The basic steps for creating a new plugin are:

  1. Write a plugin info file, plugin_name.freeseer-plugin, inside the appropriate directory within src/freeseer/plugins/. This file will hold metadata for the plugin and has the following format:

    [Core]
    Name = Plugin Name
    Module = plugin_module_or_directory
    
    [Documentation]
    Author = Your Name
    Version = Latest version of Freeseer that your plugin is compatible with
    Website = http://fosslc.org
    Description = Simple one-sentence plugin description
    
  2. Create the plugin Python file(s)

  • If you are creating a single-file plugin, create a Python module with the same name as your plugin info file:
plugin_name.freeseer-plugin
plugin_name.py
  • If you are creating a multi-file plugin, your Python modules should be separated from your plugin info file:
  1. Create a plugin directory with the same name as your plugin info file (minus the extension).
  2. In the new plugin directory, create the file __init__.py and write your plugin class inside it. Your class should extend one of the IBackendPlugin subclasses (e.g. IAudioInput). Don’t forget to override the class atribute name with your plugin’s name.
  3. Add other useful plugin code in other modules if necessary. For example, if your plugin requires a GUI, create a module called widget.py inside your plugin’s directory and import it inside your plugin’s __init__.py module.

Accessing a Plugin

Any modules that need to access the plugins will need to import Freeseer’s PluginManager:

from freeseer.framework.plugin import PluginManager

There are a number of ways to access the plugins via the PluginManager. You can iterate over all of the plugins (or all of the plugins in a given category) or you can access a specific plugin by its name.

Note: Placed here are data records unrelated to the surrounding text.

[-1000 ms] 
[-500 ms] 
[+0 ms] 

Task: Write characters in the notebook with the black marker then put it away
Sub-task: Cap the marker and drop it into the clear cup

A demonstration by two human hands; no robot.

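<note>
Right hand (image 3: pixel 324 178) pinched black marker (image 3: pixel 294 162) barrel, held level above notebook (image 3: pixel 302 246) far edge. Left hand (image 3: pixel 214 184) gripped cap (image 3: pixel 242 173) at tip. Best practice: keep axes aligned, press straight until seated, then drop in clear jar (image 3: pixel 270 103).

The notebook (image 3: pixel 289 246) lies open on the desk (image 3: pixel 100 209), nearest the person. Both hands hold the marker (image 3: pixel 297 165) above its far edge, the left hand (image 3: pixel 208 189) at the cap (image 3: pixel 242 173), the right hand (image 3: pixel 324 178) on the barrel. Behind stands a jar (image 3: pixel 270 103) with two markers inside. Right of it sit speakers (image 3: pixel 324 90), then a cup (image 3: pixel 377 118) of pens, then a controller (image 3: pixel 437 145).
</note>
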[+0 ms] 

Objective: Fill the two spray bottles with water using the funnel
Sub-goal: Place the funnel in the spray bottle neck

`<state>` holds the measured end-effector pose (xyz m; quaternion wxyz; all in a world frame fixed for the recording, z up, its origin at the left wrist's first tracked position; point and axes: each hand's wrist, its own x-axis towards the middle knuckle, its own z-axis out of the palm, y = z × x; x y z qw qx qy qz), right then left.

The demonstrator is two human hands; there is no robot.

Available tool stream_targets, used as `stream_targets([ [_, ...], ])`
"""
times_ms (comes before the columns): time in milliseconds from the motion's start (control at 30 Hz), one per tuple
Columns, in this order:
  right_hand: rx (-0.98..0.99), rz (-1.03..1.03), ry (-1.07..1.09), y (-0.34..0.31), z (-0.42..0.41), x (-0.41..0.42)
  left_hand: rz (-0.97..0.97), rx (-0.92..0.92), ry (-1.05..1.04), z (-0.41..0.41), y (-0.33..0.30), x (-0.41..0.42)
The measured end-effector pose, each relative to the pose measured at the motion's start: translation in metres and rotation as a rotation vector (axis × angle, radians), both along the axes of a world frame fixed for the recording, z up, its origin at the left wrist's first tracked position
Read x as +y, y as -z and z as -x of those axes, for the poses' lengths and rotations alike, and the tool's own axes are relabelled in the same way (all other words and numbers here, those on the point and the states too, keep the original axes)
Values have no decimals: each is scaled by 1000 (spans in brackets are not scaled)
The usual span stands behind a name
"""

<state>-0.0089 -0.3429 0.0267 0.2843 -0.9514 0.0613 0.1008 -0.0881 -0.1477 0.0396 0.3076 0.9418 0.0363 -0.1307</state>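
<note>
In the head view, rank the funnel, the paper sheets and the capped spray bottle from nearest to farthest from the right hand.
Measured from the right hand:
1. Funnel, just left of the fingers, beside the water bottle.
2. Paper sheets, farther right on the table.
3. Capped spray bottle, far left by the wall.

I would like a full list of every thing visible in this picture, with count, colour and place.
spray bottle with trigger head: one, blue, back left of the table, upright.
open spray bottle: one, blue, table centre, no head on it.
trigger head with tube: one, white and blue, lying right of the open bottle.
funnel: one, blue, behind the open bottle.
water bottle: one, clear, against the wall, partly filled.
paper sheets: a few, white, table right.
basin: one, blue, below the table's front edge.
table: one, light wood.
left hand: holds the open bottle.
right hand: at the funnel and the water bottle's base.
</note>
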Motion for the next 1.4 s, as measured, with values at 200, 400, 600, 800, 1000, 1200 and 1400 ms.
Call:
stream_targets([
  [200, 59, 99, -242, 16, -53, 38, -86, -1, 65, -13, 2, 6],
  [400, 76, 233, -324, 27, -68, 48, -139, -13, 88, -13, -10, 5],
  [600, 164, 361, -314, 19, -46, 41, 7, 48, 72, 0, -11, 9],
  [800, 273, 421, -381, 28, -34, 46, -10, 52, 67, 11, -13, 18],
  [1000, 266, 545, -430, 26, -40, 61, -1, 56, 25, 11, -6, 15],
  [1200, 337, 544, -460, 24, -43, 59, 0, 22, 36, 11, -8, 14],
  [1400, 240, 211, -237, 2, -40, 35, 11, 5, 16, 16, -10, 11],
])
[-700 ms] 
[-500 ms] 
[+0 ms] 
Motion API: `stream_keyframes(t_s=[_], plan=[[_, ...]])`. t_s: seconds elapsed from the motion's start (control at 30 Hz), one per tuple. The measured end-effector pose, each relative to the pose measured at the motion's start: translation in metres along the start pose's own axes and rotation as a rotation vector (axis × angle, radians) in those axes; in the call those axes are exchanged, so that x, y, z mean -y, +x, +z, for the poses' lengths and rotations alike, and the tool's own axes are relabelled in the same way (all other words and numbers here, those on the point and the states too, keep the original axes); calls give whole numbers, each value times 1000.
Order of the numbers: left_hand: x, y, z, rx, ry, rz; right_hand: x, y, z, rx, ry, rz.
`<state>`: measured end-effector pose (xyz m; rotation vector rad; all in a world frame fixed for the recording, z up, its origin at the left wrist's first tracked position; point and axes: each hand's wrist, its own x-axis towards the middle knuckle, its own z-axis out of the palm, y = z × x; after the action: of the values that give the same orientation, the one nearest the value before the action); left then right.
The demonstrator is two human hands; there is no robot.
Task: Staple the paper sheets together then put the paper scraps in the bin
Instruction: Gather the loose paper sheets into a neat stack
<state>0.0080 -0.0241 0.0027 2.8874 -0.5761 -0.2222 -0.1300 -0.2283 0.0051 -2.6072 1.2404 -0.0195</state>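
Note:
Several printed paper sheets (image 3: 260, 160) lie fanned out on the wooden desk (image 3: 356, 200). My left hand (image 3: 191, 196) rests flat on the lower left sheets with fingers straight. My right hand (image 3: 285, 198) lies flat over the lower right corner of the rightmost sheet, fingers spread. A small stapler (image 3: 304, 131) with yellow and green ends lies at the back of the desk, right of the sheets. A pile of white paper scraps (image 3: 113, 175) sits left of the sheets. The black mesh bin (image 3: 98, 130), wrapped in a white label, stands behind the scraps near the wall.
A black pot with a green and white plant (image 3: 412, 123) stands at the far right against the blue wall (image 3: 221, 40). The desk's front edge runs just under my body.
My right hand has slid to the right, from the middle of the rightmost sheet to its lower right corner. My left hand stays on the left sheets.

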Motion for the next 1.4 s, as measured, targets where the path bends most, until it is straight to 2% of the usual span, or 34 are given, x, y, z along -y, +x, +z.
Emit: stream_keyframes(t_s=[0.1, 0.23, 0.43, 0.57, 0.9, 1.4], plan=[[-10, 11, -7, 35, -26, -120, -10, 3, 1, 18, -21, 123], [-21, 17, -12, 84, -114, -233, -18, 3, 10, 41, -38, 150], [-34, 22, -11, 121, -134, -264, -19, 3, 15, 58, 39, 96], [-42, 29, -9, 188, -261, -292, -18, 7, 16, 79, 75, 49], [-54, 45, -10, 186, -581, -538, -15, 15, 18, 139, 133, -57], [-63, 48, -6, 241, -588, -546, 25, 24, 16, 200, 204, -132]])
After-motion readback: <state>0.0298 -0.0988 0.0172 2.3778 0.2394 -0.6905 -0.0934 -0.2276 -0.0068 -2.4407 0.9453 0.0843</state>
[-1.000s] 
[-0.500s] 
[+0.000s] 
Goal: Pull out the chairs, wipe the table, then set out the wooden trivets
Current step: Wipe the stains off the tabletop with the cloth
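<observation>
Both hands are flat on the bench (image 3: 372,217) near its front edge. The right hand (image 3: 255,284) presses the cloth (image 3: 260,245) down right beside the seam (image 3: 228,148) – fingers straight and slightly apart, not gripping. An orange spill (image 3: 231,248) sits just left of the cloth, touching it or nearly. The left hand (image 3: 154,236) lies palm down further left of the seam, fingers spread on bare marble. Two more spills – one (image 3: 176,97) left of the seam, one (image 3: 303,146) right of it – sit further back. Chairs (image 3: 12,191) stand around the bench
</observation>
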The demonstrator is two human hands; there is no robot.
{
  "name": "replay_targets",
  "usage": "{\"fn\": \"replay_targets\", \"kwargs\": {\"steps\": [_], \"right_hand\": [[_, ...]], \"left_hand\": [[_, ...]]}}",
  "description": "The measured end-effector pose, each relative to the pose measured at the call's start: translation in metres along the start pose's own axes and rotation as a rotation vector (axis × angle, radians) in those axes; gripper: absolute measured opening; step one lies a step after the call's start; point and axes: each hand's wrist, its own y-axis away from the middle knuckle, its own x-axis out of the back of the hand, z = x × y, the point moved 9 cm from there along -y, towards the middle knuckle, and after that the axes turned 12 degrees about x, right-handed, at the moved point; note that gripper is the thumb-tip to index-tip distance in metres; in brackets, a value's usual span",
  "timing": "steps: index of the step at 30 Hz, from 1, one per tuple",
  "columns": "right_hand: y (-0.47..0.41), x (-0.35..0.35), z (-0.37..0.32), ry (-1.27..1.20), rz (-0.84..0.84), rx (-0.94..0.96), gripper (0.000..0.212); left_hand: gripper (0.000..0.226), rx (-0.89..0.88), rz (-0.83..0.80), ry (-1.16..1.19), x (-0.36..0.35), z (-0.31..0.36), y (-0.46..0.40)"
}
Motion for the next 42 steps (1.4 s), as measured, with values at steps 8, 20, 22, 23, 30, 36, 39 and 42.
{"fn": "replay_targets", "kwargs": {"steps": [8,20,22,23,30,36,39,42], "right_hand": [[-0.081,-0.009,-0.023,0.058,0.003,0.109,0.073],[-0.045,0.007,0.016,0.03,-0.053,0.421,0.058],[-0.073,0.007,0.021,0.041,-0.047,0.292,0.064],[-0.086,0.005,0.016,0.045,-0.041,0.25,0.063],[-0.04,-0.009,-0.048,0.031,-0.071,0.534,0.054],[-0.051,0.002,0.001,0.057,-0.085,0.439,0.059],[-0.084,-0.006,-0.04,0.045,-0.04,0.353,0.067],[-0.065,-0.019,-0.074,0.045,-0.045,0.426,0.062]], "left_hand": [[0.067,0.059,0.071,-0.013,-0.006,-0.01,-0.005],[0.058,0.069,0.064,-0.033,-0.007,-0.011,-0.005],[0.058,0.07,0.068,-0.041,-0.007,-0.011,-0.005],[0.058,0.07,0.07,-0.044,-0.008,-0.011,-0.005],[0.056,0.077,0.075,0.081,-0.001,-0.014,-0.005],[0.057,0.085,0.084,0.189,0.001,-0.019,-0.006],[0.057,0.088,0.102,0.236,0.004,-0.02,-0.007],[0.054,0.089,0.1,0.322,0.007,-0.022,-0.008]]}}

While Yapsy provides methods for accessing plugins (e.g. getAllPlugin(), getPluginsOfCategory(), and getPluginByName()), the recommended way to access the plugins is to use the accessor methods provided by Freeseer’s PluginManager:

get_plugin_by_name(name, category)
get_all_plugins()
get_plugins_of_category(category)
get_audioinput_plugins()
get_audiomixer_plugins()
get_videoinput_plugins()
get_videomixer_plugins()
get_importer_plugins()
get_output_plugins()

When you call any of the above accessor methods, you receive a PluginInfo object or a list of PluginInfo objects. Such an object contains meta information about the plugin. Each PluginInfo object has an attribute plugin_object which returns an instance of the plugin which you can then use.

For example:

plugman = PluginManager(config_dir)
plugin_info = plugman.get_plugin_by_name(name, category)
plugin = plugin_info.plugin_object
plugin.do_something()

As another example, here’s a snippet of the Freeseer codebase where a class uses a plugin. It does so by creating an instance of the PluginManager and then calls the plugin by name, using the plugin_object attribute to access the plugin object:

from freeseer.framework.plugin import PluginManager
...

class QtDBConnector(object):

    def __init__(self, config_dir, ...):
        ...
        self.plugman = PluginManager(config_dir)
        ...

    ...

    def add_talks_from_rss(self, feed_url):
        """Adds talks from an RSS feed."""
        plugin = self.plugman.get_plugin_by_name("Rss FeedParser", "Importer")
        feedparser = plugin.plugin_object
        presentations = feedparser.get_presentations(feed_url)
        if presentations:
            for presentation in presentations:
                talk = Presentation(presentation["Title"],
                                    presentation["Speaker"],
                                    presentation["Abstract"],  # Description
                                    presentation["Level"],
                                    presentation["Event"],
                                    presentation["Room"],
                                    presentation["Time"])
                self.insert_presentation(talk)
        else:
            log.info("RSS: No data found")

Footnotes

[1]The plugins are detected through Python, so all directories leading to plugins should have an __init__.py file in them.